Give the number of lines below that hold the string "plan", and nothing more.

***** Collected material *****

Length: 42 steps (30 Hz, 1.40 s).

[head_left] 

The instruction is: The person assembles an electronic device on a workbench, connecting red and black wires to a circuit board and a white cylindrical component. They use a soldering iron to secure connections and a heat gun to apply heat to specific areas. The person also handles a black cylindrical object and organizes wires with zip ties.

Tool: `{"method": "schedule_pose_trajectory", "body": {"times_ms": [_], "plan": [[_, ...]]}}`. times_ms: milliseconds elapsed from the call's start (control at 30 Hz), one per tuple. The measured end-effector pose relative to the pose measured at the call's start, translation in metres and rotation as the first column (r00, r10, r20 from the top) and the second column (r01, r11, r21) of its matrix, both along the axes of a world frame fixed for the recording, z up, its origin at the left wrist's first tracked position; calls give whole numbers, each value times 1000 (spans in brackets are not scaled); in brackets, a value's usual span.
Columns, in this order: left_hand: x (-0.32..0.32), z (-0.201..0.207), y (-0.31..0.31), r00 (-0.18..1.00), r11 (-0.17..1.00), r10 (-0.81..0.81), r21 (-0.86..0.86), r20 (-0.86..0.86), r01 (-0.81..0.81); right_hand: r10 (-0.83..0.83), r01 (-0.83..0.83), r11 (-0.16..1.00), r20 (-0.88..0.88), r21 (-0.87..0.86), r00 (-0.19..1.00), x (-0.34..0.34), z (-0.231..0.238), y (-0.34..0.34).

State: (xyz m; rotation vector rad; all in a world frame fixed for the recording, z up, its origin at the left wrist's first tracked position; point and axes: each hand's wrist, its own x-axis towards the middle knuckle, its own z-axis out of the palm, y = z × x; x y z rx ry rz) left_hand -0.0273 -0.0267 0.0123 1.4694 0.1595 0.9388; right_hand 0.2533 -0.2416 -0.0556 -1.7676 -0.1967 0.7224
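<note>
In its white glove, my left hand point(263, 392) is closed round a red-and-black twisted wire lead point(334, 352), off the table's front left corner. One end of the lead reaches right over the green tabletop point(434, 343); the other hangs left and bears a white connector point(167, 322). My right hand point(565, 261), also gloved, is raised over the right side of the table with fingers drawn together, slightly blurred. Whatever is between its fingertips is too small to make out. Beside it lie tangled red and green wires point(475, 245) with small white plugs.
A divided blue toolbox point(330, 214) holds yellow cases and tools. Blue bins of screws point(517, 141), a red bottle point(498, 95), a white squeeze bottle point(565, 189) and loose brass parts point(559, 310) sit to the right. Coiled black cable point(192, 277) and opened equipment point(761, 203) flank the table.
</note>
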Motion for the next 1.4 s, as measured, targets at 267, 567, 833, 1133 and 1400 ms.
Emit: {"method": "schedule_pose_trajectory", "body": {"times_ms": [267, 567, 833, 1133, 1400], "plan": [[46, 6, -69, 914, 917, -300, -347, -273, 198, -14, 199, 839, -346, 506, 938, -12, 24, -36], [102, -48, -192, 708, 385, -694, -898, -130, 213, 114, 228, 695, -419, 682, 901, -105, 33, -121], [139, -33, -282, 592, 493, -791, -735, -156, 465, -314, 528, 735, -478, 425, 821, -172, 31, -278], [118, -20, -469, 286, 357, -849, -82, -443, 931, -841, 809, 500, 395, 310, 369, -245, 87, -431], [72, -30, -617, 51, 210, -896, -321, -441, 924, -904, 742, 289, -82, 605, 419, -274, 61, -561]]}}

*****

__Solution__.
2